▶ THE TASK: Count every line of the listing where the string "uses" occurs, and reply with the count alone.
DATASET RECORDS: Begin
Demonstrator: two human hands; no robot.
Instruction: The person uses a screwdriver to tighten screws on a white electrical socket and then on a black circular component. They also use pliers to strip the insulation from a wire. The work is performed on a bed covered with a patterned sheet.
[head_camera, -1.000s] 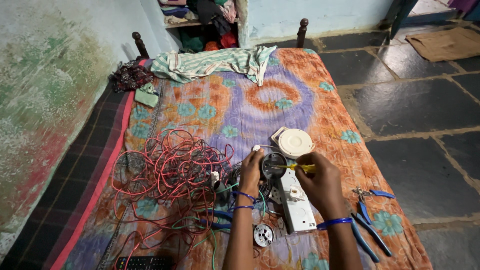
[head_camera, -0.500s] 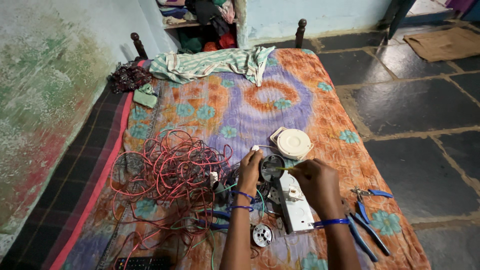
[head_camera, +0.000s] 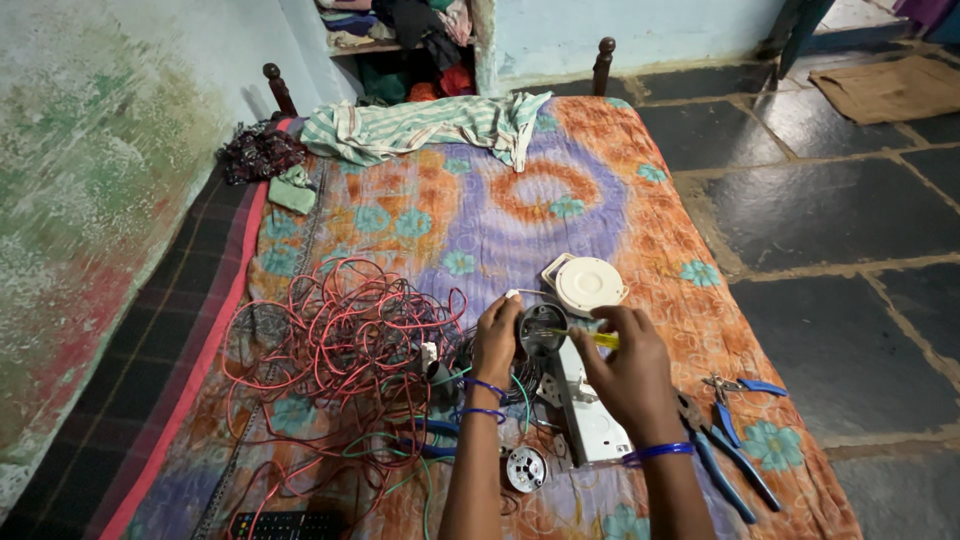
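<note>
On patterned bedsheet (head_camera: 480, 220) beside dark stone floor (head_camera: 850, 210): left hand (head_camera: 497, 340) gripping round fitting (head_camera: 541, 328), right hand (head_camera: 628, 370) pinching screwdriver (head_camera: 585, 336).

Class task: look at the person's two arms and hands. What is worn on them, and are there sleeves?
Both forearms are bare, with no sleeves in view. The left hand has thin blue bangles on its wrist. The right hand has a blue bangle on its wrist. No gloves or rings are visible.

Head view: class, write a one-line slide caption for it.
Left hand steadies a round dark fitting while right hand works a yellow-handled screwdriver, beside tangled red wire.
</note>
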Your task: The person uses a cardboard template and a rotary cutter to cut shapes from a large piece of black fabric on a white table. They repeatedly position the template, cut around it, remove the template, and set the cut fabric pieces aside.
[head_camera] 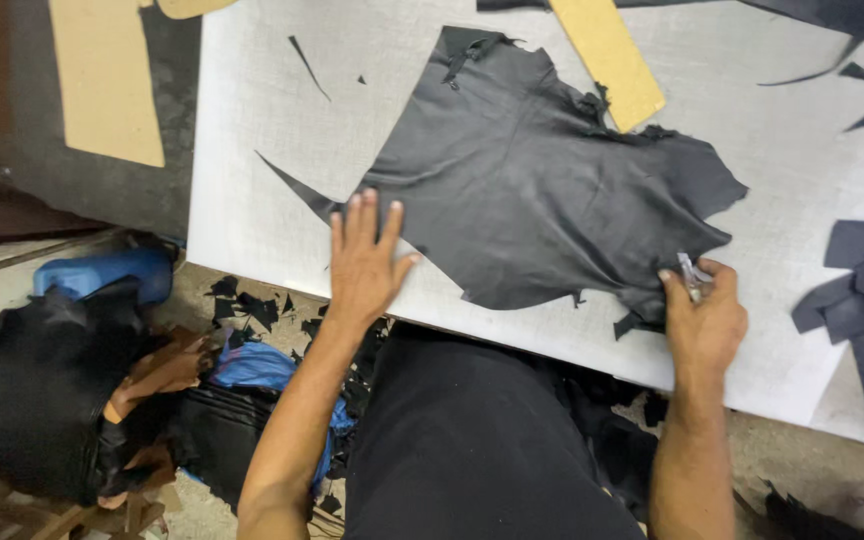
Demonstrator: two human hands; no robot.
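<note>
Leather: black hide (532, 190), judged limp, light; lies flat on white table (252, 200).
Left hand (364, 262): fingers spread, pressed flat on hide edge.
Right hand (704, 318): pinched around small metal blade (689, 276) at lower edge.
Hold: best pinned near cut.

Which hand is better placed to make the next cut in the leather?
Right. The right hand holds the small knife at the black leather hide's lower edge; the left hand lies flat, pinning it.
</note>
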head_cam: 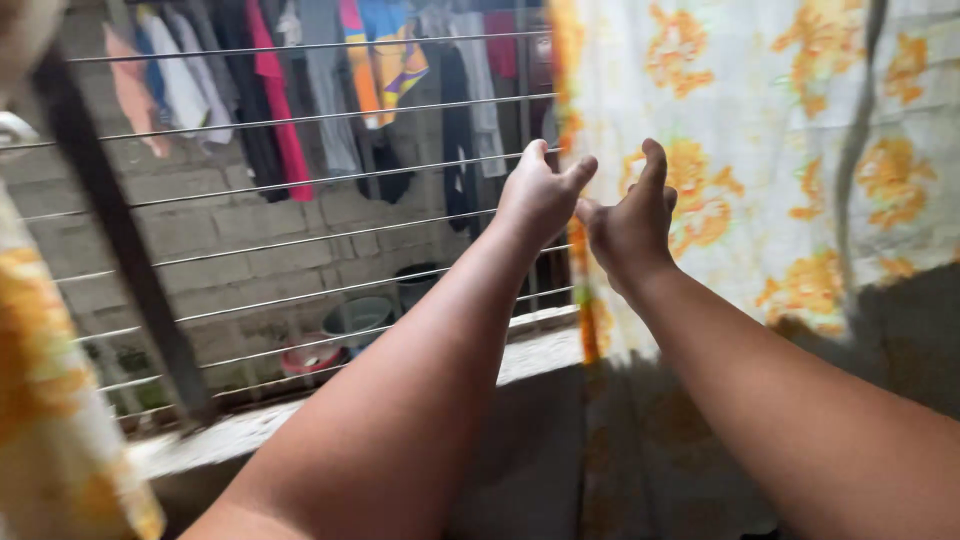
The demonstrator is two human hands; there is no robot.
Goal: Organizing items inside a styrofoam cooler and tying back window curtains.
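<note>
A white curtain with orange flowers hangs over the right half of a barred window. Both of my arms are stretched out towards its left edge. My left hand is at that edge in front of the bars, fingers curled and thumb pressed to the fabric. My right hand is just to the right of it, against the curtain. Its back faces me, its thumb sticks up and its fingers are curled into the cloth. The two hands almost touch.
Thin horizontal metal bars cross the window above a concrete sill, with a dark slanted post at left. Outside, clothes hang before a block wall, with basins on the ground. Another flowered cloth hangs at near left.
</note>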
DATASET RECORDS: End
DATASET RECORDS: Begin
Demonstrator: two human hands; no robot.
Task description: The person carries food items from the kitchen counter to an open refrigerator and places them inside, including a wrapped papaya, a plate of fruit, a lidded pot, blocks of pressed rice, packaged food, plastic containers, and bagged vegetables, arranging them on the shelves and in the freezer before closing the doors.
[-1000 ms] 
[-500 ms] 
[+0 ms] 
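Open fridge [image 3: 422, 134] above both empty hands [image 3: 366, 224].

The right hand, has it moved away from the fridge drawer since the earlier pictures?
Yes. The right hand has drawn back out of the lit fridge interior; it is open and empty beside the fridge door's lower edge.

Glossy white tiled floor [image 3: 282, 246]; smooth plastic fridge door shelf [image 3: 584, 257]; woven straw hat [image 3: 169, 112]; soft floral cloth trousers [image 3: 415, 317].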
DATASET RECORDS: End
▶ ANSWER: 2